Parallel interface displays can be found in many sizes, usually up to 7" and more. Parallel interfaces are usually 8 or 16-bits wide (sometimes 18 or 24-bit wide), plus some control-lines. The Raspberry Pi P1-connector does not contain enough GPIOs for 16-bit wide parallel displays, but this could be solved by borrowing some GPIOs from the CSI-connector or from P5 (on newer Raspberry Pis). Alternatively, some additional electronics (e.g. shift-registers or a CPLD) can be used, which could also improve the framerate or lower the CPU-load.

AdvaBoard RPi1: Raspberry Pi multifunction extension board, incl. an interface and software for 3.2"/5"/7" 16-bit parallel TFT-displays incl. touchscreen with up to 50 frames/s (3.2", 320x240)

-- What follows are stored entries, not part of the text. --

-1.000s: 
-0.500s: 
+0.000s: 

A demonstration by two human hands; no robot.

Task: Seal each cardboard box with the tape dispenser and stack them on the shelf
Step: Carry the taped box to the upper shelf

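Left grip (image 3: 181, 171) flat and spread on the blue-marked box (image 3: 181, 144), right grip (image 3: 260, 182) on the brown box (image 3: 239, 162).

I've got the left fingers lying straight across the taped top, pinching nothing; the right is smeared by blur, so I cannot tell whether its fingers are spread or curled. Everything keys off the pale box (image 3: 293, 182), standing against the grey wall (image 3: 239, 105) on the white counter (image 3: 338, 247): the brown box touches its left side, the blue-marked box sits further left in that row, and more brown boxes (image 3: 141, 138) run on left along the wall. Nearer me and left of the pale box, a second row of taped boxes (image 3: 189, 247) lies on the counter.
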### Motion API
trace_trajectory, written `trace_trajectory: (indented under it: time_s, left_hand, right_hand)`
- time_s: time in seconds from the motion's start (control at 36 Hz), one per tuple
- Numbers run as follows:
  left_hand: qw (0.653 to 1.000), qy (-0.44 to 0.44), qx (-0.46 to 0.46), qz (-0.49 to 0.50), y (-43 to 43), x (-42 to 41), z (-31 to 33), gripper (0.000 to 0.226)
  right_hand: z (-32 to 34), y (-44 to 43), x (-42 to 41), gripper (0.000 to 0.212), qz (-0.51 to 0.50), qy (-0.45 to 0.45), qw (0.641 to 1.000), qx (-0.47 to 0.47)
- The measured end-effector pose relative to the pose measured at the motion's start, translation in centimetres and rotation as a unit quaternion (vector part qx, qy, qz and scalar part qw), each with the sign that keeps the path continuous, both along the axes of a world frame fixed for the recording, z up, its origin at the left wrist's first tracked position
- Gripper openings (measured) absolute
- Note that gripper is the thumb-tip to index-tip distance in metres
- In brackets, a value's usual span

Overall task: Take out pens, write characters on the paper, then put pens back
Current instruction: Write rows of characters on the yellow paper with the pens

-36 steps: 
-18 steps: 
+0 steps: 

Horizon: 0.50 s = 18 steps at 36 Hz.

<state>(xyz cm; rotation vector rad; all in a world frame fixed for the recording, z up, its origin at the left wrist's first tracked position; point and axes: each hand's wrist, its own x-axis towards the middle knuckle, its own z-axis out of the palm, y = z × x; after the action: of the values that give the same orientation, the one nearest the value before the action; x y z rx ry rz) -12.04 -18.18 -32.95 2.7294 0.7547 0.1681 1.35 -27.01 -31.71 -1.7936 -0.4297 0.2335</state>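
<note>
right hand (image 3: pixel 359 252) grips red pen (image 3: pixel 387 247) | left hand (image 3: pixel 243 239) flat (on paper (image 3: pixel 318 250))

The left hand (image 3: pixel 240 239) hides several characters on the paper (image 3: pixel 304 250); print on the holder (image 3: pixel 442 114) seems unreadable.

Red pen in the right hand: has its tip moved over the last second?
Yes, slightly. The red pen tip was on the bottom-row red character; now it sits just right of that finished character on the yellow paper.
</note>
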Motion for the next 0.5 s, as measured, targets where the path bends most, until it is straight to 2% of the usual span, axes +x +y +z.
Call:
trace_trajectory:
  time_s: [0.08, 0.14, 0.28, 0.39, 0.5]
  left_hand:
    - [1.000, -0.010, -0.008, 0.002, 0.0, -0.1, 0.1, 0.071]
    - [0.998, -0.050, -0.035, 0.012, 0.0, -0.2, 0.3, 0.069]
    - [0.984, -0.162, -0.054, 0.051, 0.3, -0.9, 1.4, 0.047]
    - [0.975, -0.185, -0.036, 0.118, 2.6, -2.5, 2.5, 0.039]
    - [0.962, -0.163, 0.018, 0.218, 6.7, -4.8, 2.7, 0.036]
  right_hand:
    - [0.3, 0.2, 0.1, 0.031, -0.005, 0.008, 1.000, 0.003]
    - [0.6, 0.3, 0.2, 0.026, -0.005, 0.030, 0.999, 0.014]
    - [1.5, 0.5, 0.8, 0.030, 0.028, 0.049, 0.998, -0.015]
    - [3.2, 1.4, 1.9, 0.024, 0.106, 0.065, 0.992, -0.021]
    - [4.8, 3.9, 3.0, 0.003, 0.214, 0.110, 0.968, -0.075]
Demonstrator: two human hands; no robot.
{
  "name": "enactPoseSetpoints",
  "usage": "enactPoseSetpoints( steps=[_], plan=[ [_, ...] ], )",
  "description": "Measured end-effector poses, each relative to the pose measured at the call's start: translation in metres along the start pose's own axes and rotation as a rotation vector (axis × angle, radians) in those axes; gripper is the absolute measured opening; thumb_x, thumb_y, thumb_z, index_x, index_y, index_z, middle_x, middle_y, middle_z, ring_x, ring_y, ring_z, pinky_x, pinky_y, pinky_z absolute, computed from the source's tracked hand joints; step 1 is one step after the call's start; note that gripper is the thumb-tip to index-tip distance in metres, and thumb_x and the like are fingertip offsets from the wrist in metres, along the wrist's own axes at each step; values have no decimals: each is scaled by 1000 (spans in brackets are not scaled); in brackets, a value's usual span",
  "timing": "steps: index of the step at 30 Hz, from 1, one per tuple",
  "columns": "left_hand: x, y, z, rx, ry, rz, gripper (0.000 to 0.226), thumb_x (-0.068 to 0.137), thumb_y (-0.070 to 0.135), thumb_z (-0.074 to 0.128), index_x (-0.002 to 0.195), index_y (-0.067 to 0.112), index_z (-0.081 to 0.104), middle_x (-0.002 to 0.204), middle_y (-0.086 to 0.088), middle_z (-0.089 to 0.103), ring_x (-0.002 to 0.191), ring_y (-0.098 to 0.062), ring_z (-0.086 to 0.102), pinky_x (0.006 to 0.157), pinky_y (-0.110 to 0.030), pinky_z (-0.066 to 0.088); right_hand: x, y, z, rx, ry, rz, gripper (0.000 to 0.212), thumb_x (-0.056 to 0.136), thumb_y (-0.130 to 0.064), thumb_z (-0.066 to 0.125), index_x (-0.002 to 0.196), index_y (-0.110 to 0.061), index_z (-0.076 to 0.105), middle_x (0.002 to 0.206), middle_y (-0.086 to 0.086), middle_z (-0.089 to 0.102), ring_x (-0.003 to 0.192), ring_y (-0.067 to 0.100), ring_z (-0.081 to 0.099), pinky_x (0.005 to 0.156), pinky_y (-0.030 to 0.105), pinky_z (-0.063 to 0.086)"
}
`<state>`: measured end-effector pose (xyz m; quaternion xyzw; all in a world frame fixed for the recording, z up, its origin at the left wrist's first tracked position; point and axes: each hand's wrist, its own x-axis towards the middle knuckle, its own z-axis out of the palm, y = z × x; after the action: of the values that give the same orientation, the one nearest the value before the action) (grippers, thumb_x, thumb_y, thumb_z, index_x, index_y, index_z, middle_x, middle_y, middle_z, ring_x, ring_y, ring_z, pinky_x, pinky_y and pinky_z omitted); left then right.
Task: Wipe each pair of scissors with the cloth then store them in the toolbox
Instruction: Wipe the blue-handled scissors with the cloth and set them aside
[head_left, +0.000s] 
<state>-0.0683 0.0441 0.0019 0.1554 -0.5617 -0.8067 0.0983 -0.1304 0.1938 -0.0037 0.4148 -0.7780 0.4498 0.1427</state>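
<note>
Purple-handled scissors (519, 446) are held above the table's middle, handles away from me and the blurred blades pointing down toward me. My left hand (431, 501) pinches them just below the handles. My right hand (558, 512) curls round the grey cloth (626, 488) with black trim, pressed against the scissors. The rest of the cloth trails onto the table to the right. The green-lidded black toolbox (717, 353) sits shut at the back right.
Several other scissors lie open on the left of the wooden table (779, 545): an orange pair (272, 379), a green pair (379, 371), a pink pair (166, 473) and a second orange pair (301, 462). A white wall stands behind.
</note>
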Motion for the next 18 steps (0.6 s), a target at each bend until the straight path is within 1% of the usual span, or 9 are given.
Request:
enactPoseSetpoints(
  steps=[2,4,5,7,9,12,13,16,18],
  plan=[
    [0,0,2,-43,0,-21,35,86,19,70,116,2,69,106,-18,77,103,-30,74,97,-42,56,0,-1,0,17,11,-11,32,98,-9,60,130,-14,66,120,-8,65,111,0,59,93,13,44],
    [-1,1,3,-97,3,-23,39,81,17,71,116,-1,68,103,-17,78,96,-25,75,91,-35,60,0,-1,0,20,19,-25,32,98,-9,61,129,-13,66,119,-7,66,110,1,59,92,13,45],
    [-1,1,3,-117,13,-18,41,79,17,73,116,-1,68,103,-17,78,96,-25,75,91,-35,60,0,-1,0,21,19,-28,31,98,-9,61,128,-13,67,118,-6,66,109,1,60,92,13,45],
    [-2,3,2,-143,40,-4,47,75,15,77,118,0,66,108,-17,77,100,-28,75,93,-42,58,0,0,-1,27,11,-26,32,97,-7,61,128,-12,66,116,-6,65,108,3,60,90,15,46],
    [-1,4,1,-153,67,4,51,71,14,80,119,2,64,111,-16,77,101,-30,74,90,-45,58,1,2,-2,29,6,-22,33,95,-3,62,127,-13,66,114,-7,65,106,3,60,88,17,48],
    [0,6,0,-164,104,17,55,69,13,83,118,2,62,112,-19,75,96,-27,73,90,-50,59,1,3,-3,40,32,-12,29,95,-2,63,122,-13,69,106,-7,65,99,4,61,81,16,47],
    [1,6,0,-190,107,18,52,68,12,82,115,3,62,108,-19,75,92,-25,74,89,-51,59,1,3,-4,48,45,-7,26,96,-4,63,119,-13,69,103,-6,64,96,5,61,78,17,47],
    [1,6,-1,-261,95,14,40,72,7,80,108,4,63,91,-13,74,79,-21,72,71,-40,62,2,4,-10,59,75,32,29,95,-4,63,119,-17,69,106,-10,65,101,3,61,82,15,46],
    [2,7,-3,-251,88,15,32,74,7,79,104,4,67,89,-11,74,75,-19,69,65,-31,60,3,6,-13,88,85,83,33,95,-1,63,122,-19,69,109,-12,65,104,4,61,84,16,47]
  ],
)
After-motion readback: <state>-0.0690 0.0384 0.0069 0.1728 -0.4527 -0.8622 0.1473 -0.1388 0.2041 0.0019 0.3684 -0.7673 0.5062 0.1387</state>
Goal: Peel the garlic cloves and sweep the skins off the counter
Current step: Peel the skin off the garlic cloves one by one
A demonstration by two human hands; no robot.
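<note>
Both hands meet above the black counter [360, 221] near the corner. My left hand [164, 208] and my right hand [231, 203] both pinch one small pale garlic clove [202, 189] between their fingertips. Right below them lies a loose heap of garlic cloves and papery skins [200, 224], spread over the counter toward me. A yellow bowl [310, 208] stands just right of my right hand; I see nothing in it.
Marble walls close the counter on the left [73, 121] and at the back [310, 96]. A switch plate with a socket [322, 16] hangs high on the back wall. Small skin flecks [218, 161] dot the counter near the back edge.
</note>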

Texy"s 2.8" TFT + Touch Shield Board: HY28A-LCDB display with 320 x 240 resolution @ 10 ~ 20fps, 65536 colors, assembled and tested £24 plus postage, mounts on GPIO pins nicely matching Pi board size, or via ribbon cable

A parallel RGB interface up to 24 bits is available on all Raspberry Pi boards with the 40-way header (A+, B+, Pi2, Pi3, Zero) and the compute module. This interface allows to connect parallel RGB displays to the Raspberry Pi GPIO either in RGB24 (8 bits for red, green and blue) or RGB666 (6 bits per color) or RGB565 (5 bits red, 6 green and 5 blue).

This mode is accompanied by new overlays, which allow to produce an RGB signal thanks to the VGA666 (get the 666 passive VGA adapter for Raspberry-Pi B+ : code and hardware).

Raspberry Pi OS provides touchscreen drivers with support for ten-finger touch and an on-screen keyboard, giving you full functionality without the need to connect a keyboard or mouse.

The 800 x 480 display connects to Raspberry Pi via an adapter board that handles power and signal conversion. Only two connections to your Raspberry Pi are required: power from the GPIO port, and a ribbon cable that connects to the DSI port on all Raspberry Pi computers except for the Raspberry Pi Zero line.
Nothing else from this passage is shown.